| DATA FOR PROCESSING |
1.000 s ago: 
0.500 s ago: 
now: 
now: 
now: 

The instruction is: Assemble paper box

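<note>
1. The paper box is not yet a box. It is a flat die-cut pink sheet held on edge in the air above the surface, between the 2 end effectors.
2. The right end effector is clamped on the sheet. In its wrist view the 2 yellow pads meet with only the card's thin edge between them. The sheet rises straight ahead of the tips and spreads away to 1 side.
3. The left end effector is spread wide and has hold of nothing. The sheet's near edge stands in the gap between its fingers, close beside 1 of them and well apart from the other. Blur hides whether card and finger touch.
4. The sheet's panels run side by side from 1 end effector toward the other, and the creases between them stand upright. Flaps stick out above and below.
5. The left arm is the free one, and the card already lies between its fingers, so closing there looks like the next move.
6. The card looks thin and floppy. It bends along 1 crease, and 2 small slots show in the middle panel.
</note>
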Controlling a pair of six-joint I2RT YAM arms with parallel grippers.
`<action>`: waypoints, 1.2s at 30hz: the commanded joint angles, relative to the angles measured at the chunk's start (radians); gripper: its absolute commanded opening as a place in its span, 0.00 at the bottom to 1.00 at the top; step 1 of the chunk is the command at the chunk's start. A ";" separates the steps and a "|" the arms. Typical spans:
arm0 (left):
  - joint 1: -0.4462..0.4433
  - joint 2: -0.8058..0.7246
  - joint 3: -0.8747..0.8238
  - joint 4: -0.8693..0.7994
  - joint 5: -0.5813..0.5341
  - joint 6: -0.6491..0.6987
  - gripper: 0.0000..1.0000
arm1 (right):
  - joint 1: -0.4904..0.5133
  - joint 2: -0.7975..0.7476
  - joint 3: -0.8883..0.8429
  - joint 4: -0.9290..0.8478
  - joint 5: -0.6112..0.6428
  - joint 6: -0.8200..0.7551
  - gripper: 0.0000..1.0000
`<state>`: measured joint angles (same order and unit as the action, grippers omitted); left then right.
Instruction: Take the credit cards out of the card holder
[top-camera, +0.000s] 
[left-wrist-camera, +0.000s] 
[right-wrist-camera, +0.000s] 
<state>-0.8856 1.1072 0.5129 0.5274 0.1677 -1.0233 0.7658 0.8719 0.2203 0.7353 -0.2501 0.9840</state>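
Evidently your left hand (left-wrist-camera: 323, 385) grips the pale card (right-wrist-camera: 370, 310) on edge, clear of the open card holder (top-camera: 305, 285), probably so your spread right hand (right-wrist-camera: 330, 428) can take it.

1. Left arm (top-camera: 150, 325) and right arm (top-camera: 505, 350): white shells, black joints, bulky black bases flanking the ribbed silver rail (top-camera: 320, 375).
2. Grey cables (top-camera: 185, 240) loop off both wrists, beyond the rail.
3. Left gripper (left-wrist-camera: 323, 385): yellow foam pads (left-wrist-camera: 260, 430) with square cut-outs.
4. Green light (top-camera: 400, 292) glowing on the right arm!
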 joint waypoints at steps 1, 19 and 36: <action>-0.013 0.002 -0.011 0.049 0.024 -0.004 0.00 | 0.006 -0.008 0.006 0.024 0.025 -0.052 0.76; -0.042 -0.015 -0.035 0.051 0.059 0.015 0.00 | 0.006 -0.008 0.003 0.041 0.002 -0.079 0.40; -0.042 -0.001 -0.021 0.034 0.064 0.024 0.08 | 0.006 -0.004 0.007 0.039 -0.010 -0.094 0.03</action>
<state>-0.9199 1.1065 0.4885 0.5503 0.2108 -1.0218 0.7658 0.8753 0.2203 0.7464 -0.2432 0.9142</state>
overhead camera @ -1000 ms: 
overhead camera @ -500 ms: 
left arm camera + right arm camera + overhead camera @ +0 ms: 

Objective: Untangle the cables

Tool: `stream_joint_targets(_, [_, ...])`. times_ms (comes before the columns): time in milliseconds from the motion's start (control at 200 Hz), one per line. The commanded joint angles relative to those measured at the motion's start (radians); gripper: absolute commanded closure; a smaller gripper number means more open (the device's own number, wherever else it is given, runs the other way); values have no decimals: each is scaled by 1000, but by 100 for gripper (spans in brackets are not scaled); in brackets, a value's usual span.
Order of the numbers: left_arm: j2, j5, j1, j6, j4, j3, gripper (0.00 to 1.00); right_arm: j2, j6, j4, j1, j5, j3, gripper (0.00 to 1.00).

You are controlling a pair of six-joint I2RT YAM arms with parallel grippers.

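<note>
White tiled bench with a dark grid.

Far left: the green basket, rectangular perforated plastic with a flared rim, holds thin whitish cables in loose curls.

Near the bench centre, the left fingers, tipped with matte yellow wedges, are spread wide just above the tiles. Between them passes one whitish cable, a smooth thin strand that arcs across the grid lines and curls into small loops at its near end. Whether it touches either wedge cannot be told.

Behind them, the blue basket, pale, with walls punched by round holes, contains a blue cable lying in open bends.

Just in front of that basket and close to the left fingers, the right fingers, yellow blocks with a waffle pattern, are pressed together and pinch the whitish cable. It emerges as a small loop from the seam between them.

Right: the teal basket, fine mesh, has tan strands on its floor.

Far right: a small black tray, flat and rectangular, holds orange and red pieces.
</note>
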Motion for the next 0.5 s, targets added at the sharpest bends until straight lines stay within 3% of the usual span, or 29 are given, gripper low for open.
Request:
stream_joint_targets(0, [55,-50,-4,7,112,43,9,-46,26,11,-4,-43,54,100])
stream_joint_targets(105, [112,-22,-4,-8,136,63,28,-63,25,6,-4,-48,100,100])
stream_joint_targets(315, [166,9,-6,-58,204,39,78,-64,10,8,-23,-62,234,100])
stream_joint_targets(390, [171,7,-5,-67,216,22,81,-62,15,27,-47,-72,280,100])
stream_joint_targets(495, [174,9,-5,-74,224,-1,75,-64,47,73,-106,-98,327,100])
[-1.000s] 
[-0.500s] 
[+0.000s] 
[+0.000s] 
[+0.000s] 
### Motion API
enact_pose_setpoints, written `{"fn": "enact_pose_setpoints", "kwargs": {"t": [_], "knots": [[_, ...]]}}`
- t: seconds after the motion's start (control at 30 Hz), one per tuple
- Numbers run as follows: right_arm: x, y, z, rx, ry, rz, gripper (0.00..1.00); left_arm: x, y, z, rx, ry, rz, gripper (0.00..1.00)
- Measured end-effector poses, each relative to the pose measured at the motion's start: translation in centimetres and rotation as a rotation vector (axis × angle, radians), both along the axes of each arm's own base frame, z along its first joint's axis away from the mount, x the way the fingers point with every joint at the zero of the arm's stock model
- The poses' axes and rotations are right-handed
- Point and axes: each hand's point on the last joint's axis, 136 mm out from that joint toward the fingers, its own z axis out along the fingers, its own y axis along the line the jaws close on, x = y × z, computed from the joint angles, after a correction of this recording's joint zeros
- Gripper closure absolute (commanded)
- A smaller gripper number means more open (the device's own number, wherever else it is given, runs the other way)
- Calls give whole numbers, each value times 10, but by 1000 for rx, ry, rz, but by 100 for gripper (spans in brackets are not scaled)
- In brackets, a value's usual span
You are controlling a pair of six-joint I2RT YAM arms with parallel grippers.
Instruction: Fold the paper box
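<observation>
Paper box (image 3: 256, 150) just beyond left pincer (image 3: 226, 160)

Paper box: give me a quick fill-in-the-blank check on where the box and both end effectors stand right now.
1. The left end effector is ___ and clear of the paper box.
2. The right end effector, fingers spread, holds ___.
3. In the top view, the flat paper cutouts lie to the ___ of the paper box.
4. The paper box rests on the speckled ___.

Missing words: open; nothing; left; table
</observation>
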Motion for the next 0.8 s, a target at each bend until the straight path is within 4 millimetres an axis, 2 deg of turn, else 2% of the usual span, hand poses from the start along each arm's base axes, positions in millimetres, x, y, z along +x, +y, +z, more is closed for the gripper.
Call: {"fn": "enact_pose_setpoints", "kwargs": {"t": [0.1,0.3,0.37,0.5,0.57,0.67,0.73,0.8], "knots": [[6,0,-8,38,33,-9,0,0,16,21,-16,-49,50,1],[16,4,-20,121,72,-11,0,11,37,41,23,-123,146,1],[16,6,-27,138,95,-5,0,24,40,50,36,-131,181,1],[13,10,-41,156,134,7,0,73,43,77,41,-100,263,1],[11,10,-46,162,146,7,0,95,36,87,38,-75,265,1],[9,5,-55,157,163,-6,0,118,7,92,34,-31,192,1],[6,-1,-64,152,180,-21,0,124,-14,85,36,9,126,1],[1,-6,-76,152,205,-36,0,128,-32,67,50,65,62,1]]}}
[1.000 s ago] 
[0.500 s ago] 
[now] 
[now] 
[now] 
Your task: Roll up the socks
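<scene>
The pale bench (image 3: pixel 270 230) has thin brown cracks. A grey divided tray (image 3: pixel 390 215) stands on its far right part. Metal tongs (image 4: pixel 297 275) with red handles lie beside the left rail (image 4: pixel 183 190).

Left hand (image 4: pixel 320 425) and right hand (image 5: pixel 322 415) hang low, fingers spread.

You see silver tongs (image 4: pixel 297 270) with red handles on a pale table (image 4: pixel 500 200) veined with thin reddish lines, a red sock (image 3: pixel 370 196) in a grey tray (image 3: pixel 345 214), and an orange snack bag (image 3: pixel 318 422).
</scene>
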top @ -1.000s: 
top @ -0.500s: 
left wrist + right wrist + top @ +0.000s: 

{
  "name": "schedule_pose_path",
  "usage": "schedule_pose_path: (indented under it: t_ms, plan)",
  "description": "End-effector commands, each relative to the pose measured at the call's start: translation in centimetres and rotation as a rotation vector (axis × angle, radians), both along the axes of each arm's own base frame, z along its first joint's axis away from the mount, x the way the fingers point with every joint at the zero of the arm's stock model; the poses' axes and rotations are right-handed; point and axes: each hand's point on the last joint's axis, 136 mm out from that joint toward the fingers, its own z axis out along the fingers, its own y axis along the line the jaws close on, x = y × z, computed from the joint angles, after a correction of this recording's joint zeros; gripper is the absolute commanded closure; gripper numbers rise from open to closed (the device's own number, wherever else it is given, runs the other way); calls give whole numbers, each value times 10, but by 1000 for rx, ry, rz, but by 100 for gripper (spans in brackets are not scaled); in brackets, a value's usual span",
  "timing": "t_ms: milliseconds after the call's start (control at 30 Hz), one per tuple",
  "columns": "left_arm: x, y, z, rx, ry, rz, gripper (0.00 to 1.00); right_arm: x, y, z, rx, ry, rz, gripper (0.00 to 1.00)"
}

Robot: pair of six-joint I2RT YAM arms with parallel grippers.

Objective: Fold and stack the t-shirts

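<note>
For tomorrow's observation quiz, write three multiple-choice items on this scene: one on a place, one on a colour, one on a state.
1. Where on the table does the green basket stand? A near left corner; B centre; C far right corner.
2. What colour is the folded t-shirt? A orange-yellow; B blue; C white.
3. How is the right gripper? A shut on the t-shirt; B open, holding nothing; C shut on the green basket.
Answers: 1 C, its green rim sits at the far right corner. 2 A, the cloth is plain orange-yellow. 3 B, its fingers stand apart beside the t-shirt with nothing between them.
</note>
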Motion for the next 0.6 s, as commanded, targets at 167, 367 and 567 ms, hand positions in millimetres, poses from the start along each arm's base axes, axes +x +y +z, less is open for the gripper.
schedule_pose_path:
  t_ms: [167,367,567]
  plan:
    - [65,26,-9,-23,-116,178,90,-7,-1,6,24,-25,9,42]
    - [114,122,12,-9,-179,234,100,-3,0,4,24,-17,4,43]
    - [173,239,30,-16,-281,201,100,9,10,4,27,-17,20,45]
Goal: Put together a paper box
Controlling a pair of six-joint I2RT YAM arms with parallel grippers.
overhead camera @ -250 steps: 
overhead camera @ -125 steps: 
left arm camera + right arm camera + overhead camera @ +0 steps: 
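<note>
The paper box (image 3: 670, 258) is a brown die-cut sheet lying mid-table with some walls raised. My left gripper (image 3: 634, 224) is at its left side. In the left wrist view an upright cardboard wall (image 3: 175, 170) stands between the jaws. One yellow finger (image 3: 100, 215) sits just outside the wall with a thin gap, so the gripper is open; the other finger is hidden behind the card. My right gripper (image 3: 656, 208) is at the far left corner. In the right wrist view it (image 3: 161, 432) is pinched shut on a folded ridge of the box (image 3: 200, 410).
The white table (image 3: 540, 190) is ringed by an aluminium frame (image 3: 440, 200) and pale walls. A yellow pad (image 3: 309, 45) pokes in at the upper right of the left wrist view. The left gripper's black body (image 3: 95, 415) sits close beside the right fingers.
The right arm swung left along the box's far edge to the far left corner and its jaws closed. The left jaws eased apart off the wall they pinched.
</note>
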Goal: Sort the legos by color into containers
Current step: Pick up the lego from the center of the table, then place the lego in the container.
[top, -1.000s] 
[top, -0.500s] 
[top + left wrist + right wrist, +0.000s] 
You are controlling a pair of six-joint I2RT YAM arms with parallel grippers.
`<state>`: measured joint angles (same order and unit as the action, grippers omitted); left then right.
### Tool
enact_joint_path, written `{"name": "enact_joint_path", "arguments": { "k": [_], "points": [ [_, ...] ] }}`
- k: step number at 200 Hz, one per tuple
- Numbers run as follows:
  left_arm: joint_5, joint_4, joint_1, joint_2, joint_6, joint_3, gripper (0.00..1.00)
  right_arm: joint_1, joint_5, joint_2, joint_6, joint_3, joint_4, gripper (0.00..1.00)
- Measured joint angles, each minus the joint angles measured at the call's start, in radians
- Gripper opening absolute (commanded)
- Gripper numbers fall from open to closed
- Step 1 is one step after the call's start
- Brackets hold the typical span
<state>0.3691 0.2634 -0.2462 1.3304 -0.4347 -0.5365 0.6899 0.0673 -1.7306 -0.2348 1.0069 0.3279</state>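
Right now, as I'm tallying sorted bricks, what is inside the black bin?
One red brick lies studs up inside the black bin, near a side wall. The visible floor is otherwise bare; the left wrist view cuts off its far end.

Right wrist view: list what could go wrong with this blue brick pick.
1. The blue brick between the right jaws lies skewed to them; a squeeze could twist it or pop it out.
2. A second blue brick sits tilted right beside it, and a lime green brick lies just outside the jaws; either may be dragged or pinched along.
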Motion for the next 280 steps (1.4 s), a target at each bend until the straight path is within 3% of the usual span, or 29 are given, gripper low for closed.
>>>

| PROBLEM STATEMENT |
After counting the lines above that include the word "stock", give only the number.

| RESULT OF THE TASK |
2